**About this exercise**.
Copy out the listing that follows, exact in every word, and skip the images.

**Available data**.
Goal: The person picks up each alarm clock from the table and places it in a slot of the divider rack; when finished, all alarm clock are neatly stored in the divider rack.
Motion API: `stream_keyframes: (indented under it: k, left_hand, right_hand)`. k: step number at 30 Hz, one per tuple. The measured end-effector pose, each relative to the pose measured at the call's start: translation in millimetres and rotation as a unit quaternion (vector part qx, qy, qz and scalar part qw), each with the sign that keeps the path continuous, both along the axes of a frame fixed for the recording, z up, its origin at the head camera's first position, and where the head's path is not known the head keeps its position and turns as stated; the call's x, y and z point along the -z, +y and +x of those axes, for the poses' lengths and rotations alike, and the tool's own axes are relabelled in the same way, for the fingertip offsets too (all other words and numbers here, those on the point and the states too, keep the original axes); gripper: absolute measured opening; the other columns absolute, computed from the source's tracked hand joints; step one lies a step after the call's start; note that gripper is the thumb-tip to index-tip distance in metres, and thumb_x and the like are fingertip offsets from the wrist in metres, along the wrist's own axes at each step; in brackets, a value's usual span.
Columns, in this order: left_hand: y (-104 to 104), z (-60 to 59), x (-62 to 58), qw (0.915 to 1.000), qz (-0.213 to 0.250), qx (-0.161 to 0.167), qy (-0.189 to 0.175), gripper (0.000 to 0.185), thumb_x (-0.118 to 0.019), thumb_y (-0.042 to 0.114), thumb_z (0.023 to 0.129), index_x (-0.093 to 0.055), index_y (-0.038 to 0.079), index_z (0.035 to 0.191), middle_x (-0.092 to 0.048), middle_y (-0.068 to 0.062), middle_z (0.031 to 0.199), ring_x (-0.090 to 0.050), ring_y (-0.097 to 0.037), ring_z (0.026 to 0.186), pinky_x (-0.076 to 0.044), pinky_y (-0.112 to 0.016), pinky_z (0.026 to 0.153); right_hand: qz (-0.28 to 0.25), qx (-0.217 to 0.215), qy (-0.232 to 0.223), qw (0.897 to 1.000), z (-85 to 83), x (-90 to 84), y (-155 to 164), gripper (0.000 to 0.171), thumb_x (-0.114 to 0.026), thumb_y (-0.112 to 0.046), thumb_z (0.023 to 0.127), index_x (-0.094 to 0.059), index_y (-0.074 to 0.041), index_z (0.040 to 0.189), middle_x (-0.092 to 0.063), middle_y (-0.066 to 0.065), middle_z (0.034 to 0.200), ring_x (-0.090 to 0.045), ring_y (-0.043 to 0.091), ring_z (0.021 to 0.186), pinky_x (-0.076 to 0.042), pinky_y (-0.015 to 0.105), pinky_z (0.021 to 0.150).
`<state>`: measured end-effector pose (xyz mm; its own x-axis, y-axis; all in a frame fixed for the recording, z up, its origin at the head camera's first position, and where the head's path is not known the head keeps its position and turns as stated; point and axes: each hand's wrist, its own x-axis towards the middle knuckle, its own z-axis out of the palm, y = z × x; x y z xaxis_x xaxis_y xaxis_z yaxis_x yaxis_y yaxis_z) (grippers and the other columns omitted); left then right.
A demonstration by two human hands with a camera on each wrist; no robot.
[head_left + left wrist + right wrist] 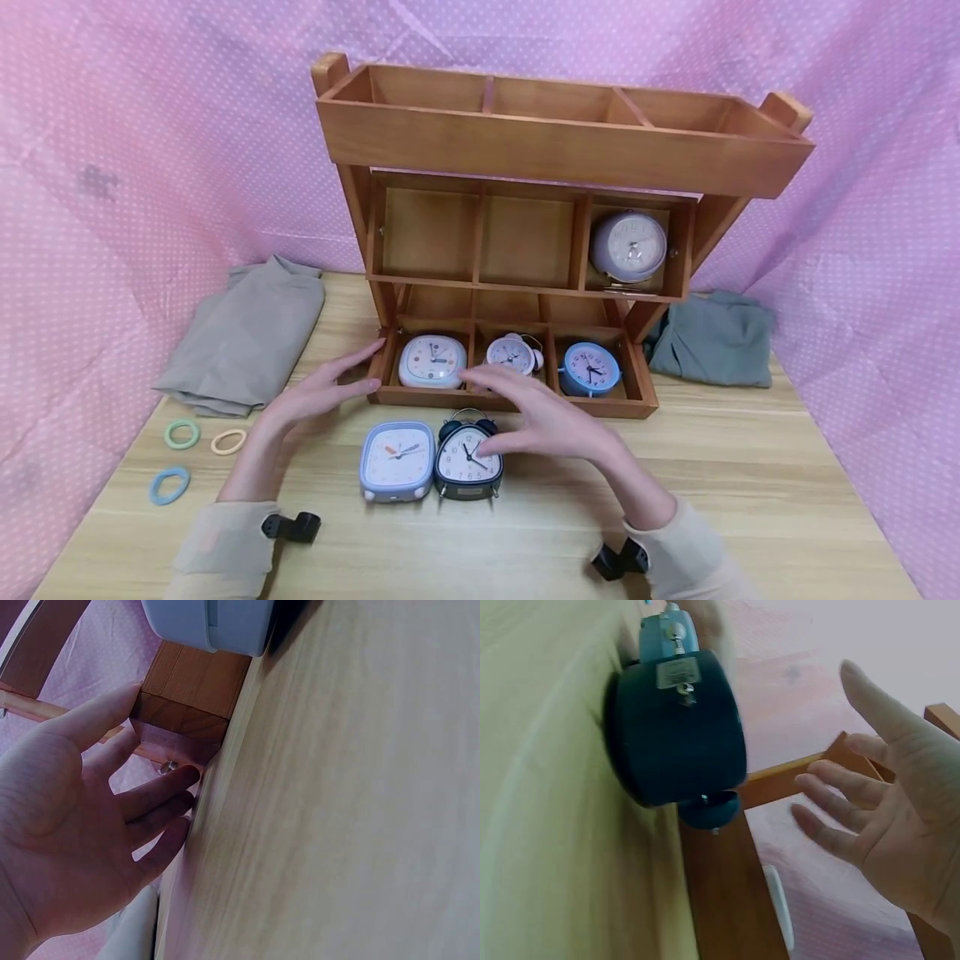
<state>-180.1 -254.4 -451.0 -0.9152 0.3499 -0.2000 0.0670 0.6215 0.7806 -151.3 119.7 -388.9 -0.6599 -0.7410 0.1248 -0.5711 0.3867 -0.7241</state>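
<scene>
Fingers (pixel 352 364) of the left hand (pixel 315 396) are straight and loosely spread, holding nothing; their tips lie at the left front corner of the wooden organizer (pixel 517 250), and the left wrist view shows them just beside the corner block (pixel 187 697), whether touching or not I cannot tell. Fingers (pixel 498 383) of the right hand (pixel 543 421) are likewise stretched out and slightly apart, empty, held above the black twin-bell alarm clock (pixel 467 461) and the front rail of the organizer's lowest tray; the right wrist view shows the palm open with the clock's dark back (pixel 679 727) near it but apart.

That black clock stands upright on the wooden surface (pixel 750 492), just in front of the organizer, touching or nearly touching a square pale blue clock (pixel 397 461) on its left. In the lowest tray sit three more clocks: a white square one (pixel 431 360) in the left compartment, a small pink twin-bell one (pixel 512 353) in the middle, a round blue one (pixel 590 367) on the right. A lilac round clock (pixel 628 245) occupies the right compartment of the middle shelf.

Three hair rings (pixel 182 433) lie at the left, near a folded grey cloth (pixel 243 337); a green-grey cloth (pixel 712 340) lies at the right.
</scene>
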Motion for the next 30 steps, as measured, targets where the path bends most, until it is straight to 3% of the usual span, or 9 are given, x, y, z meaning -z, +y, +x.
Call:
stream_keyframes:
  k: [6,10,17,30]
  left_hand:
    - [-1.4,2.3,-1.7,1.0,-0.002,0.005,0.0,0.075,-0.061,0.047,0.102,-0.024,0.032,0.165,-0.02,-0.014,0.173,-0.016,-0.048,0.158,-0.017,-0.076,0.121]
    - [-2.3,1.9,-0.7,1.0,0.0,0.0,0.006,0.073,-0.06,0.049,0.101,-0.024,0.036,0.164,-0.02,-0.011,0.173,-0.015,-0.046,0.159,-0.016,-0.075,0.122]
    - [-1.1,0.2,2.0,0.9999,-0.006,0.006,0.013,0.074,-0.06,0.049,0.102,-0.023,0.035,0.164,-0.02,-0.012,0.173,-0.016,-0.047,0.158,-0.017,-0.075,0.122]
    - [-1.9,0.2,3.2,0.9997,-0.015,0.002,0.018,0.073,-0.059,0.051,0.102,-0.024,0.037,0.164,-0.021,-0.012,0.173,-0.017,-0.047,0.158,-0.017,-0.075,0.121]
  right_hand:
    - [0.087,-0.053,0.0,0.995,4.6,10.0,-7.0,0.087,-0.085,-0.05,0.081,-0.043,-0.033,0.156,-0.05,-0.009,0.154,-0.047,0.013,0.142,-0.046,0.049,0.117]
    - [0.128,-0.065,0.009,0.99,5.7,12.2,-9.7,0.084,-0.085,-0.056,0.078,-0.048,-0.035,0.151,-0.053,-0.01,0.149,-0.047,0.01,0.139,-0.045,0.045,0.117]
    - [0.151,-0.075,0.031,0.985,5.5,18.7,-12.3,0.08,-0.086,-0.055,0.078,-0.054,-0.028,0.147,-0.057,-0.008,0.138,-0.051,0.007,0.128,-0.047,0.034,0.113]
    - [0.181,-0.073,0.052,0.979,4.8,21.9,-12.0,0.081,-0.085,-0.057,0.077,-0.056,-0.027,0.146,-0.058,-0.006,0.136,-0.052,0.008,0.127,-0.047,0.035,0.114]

**Task response**.
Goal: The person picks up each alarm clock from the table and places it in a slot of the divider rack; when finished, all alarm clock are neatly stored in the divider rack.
Motion API: `stream_keyframes: (indented under it: k, left_hand, right_hand)`. k: step number at 30 Hz, one per tuple. The measured end-effector pose, each relative to the pose measured at the call's start: translation in millimetres and rotation as a unit quaternion (vector part qx, qy, qz and scalar part qw), each with the sign that keeps the path continuous, both along the axes of a frame fixed for the recording, z up, its origin at the head camera's first position, and where the head's path is not known the head keeps its position and turns as stated; the call's x, y and z point along the -z, +y and +x of those axes, for the poses' lengths and rotations alike, and the tool's own axes are relabelled in the same way, for the fingertip offsets too (all other words and numbers here, those on the point and the states too, keep the original axes); gripper: absolute measured opening; the other columns absolute, computed from the source's tracked hand joints; step one lies a step after the call's start; note that gripper is the thumb-tip to index-tip distance in metres, and thumb_x and the like are fingertip offsets from the wrist in metres, along the wrist's own axes at each step; in brackets, a value's usual span.
Columns, in this order: left_hand: y (-104 to 104), z (-60 to 59), x (-62 to 58), qw (0.915 to 1.000), qz (-0.213 to 0.250), qx (-0.161 to 0.167), qy (-0.189 to 0.175), gripper (0.000 to 0.185), thumb_x (-0.118 to 0.019), thumb_y (-0.042 to 0.114), thumb_z (0.023 to 0.129), index_x (-0.093 to 0.055), index_y (-0.038 to 0.079), index_z (0.035 to 0.191), middle_x (-0.092 to 0.048), middle_y (-0.068 to 0.062), middle_z (0.031 to 0.199), ring_x (-0.090 to 0.050), ring_y (-0.097 to 0.037), ring_z (0.026 to 0.186), pinky_x (-0.076 to 0.044), pinky_y (-0.112 to 0.016), pinky_z (0.026 to 0.153); right_hand: qz (-0.28 to 0.25), qx (-0.217 to 0.215), qy (-0.232 to 0.223), qw (0.897 to 1.000), z (-85 to 83), x (-90 to 84), y (-155 to 164), gripper (0.000 to 0.171), thumb_x (-0.114 to 0.026), thumb_y (-0.112 to 0.046), thumb_z (0.023 to 0.127), index_x (-0.094 to 0.059), index_y (-0.074 to 0.041), index_z (0.040 to 0.189), middle_x (-0.092 to 0.063), middle_y (-0.066 to 0.065), middle_z (0.034 to 0.200), ring_x (-0.090 to 0.045), ring_y (-0.043 to 0.091), ring_z (0.021 to 0.186), pinky_x (-0.076 to 0.042), pinky_y (-0.015 to 0.105), pinky_z (0.021 to 0.150).
`<state>`: measured end-effector pose (xyz mm; its own x-axis, y-axis; all in a frame fixed for the recording, z up, its origin at the head camera's first position, and where the head's path is not known the head keeps its position and turns as stated; point and axes: each hand's wrist, its own x-axis towards the middle knuckle, its own z-axis out of the palm, y = z × x; x y z xaxis_x xaxis_y xaxis_z yaxis_x yaxis_y yaxis_z) (grippers and the other columns omitted); left then right.
A demonstration by two human hands with a camera on each wrist; no robot.
[head_left + left wrist + right wrist] 
<state>-180.1 -254.4 -451.0 -0.9152 0.3499 -0.2000 0.0670 0.6215 0.7806 -151.3 119.7 -388.9 -0.6599 -0.7410 0.1248 -0.5711 0.3867 -0.7241</state>
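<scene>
Fingers (pixel 352 364) of the left hand (pixel 315 396) are straight and loosely spread, holding nothing; their tips lie at the left front corner of the wooden organizer (pixel 517 250), and the left wrist view shows them just beside the corner block (pixel 187 697), whether touching or not I cannot tell. Fingers (pixel 498 383) of the right hand (pixel 543 421) are likewise stretched out and slightly apart, empty, held above the black twin-bell alarm clock (pixel 467 461) and the front rail of the organizer's lowest tray; the right wrist view shows the palm open with the clock's dark back (pixel 679 727) near it but apart.

That black clock stands upright on the wooden surface (pixel 750 492), just in front of the organizer, touching or nearly touching a square pale blue clock (pixel 397 461) on its left. In the lowest tray sit three more clocks: a white square one (pixel 431 360) in the left compartment, a small pink twin-bell one (pixel 512 353) in the middle, a round blue one (pixel 590 367) on the right. A lilac round clock (pixel 628 245) occupies the right compartment of the middle shelf.

Three hair rings (pixel 182 433) lie at the left, near a folded grey cloth (pixel 243 337); a green-grey cloth (pixel 712 340) lies at the right.
</scene>
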Motion for the next 30 steps, as measured, targets where the path bends most, until it is straight to 3% of the usual span, or 9 are given, x, y, z meaning -z, +y, +x.
Call:
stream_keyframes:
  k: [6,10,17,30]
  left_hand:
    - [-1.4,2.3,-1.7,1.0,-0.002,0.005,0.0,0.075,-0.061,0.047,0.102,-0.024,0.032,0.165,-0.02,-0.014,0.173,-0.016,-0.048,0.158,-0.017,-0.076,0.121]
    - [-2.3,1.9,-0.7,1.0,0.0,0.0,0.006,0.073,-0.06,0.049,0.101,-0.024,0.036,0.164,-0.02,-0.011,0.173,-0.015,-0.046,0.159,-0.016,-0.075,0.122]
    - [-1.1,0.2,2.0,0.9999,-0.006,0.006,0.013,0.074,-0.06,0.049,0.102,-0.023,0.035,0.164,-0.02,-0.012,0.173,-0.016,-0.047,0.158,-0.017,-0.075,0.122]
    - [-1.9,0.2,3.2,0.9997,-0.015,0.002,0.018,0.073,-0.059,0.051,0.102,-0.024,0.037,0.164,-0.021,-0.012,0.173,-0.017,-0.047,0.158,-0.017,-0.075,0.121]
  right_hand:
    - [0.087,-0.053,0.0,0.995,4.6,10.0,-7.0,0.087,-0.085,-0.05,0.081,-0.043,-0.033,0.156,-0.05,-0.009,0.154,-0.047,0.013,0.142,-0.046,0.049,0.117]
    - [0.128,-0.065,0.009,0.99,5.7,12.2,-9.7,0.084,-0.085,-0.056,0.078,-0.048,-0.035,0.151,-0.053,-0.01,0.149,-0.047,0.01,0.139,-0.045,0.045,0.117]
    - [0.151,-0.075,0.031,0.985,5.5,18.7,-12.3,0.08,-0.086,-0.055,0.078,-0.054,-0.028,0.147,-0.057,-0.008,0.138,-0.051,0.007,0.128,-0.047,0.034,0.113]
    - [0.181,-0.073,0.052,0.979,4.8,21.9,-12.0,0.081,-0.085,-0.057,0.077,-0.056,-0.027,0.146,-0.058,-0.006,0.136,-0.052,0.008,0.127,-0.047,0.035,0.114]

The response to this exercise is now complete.